Декабрьский день кончался. И хоть светло еще было и далеко видать, но уже пала синева на займищный лес, на озеро Ильмень, на просторные камышовые чащи, что обступили озеро с трех сторон, год от года сжимая его.
Еще недавно стоял здесь хутор Туба, на золотом месте, на озере. И рыбой тут люди кормились, водили помногу птицы, огружались картошкой на заливных огородах. Но люди разошлись, и пропало все, сгинуло. И теперь лишь ветру свистеть в диких садах да в озерных камышах плодиться лысухе. А людского житья так быстро заросли следы...
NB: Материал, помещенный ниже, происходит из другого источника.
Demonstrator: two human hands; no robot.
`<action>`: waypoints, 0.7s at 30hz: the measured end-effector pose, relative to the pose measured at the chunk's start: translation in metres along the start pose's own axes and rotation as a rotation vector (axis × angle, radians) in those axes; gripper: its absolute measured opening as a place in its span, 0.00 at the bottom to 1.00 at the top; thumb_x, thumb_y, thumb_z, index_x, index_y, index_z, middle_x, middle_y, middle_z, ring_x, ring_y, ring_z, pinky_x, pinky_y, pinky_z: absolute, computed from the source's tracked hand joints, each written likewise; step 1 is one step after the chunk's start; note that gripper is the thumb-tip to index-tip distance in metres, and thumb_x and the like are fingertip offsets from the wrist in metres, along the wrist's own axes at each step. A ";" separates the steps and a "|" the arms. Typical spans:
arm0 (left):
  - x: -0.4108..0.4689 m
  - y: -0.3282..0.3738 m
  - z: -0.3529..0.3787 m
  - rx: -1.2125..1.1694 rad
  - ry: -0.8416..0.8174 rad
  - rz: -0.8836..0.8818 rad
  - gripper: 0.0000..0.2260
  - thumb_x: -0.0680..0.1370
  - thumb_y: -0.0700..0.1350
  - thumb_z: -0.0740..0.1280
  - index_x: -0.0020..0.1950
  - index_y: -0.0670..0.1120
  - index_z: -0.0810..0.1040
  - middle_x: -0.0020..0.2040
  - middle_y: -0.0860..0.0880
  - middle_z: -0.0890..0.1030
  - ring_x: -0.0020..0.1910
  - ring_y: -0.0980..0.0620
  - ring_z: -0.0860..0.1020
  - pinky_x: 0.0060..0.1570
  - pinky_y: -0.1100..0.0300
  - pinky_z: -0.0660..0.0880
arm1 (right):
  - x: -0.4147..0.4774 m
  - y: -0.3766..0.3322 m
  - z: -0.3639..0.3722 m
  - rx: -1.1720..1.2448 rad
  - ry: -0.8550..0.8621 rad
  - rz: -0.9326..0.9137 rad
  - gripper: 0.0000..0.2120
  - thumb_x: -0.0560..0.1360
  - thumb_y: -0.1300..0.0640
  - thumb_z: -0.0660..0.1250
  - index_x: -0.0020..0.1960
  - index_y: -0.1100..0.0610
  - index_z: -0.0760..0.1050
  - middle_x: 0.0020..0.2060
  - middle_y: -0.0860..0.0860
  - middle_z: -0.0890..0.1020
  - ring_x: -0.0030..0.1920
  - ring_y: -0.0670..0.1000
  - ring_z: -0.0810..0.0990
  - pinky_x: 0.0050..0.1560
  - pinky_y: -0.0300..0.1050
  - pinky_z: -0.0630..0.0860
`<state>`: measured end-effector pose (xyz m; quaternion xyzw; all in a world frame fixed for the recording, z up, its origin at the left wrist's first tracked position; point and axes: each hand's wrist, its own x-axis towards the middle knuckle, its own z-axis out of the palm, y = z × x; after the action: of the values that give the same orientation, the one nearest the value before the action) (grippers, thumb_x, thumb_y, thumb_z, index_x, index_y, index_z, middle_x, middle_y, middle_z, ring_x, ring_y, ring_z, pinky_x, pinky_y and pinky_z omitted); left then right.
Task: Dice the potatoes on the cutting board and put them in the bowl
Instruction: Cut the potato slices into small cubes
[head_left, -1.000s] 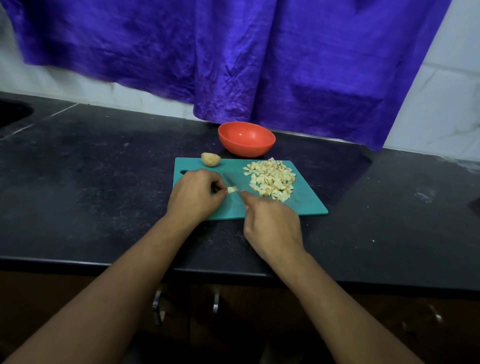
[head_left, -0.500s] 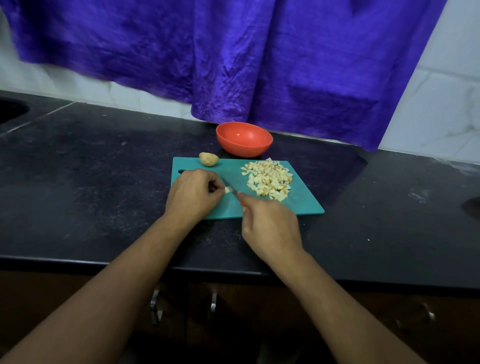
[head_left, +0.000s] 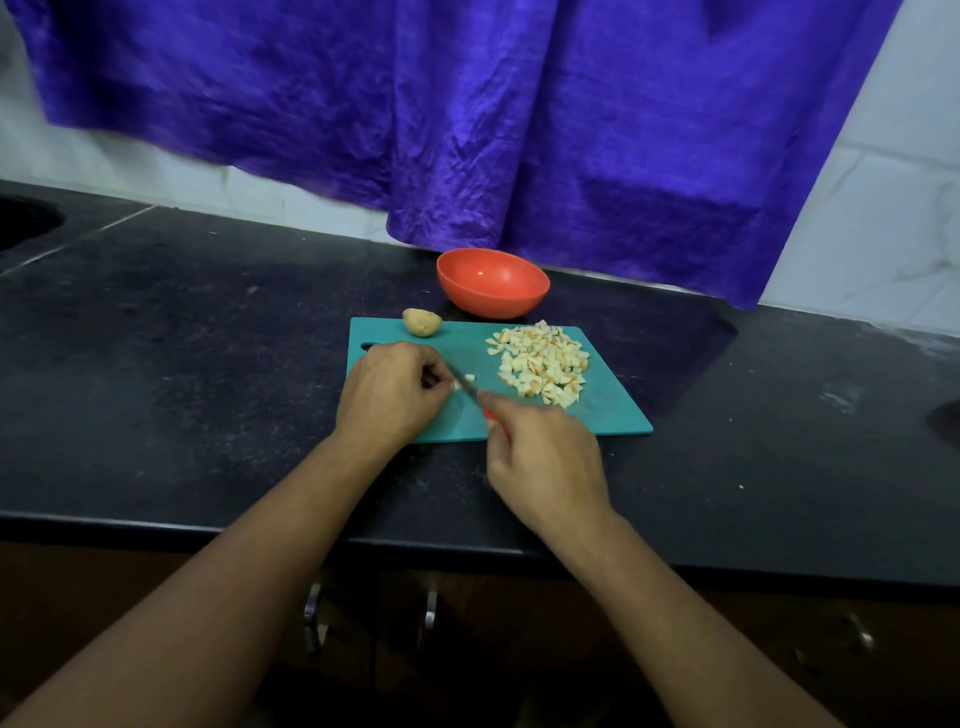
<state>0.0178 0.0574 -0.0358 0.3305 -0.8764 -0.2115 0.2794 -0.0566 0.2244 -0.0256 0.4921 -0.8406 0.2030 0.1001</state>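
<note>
A teal cutting board (head_left: 608, 415) lies on the black counter. On its right half sits a pile of diced potato (head_left: 540, 364). A whole small potato (head_left: 422, 322) rests at the board's far left edge. Behind the board stands an empty orange bowl (head_left: 492, 283). My left hand (head_left: 389, 395) curls over a small potato piece (head_left: 460, 383) on the board's left part, mostly hiding it. My right hand (head_left: 545, 462) grips a knife with a red handle (head_left: 491, 418); its blade (head_left: 465, 384) angles up-left against the piece beside my left fingers.
A purple cloth (head_left: 467, 119) hangs over the white tiled wall behind the bowl. A dark sink opening (head_left: 21, 223) shows at the far left. The black counter (head_left: 182, 364) has its front edge near me, with cabinet handles (head_left: 311, 618) below.
The knife blade has kept working at the small piece under my left fingers with short cuts. Both hands stay nearly in place. The view has shifted slightly.
</note>
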 end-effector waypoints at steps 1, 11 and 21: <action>0.000 0.000 0.000 -0.006 0.003 0.000 0.02 0.75 0.48 0.73 0.45 0.54 0.86 0.42 0.58 0.85 0.45 0.56 0.82 0.49 0.55 0.79 | -0.003 -0.002 0.003 -0.006 -0.017 -0.005 0.21 0.84 0.51 0.58 0.76 0.44 0.70 0.43 0.45 0.81 0.40 0.46 0.77 0.42 0.46 0.77; 0.000 0.001 -0.002 -0.111 0.028 -0.071 0.10 0.72 0.50 0.79 0.43 0.55 0.78 0.36 0.59 0.81 0.40 0.61 0.79 0.48 0.58 0.78 | 0.000 0.015 -0.013 0.009 -0.002 0.065 0.19 0.83 0.51 0.60 0.73 0.43 0.73 0.39 0.44 0.81 0.34 0.44 0.74 0.38 0.42 0.72; -0.001 0.001 -0.004 -0.122 0.020 -0.051 0.06 0.73 0.44 0.75 0.45 0.53 0.81 0.35 0.59 0.82 0.41 0.61 0.80 0.49 0.57 0.78 | -0.001 -0.003 0.007 -0.004 -0.037 -0.014 0.20 0.83 0.51 0.59 0.75 0.43 0.71 0.42 0.45 0.81 0.40 0.46 0.78 0.42 0.47 0.78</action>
<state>0.0208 0.0583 -0.0327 0.3371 -0.8503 -0.2685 0.3021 -0.0534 0.2209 -0.0316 0.5015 -0.8392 0.1915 0.0867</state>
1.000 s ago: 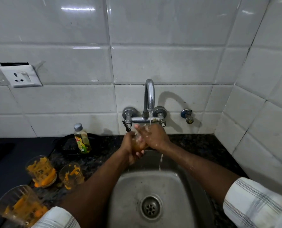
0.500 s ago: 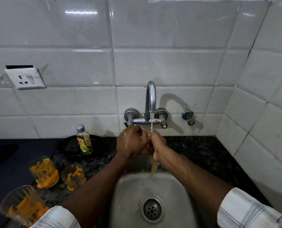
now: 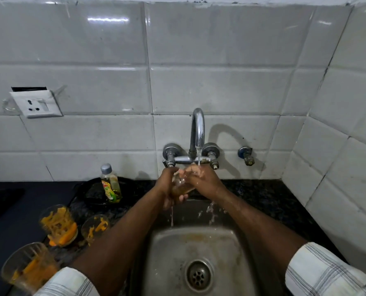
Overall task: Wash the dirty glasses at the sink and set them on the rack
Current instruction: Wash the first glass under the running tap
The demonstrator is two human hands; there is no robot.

Где дом кузнеца Макеева, трудяги и веселого бабника? У него сад был богатющий. Атарщиковы целым колхозом жили; а рядом развеселая касатушка. От старого хутора Туба ничего не осталось. Жили тут век, в одночас разлетелись.
Тарасов вспомнил, как по зиме съезжались с окрестных хуторов на Ильмень-озеро рубить камыш. С Найденова, Вихляевки, Борисова, Дурновки и тубинские. На санях. И разом начинали сечь камыш, которым и крышу крыть, и ставить теплые стены. Весь вывозили, и стояло озеро голым. Это теперь ничего не нужно. А прежде, коли припирало, косили зеленый камыш скотине на еду. И все подбирала зима.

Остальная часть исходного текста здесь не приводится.